== Segment start ==

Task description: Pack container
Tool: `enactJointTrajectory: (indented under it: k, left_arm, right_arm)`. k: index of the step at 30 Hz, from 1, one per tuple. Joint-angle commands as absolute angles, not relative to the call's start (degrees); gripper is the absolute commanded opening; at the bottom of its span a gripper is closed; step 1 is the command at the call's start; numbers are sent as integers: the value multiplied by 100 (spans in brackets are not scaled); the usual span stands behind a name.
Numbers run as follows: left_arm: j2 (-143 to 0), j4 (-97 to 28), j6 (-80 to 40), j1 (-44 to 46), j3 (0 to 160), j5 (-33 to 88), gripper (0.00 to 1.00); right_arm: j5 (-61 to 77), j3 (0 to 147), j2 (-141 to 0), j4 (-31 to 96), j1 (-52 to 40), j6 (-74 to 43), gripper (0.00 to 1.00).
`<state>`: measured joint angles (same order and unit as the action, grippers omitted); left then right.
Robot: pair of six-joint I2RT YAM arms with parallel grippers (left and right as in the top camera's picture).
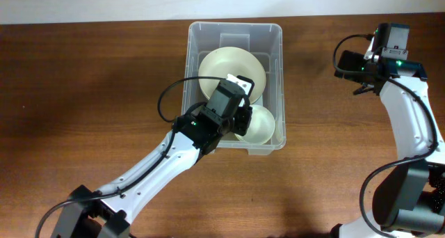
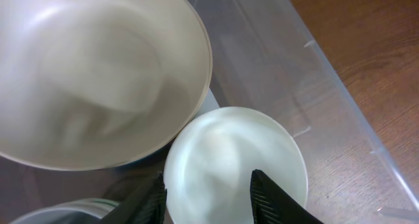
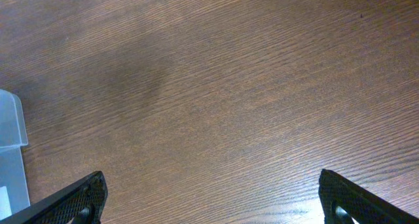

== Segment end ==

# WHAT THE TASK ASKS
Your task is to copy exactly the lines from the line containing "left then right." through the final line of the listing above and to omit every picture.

# RESPONSE AREA
`<state>`: measured joint angles (same order and unit as the action, grippers omitted); left then right.
Robot: pair of six-joint I2RT YAM arms with parallel grippers (left and right as in the top camera's picture).

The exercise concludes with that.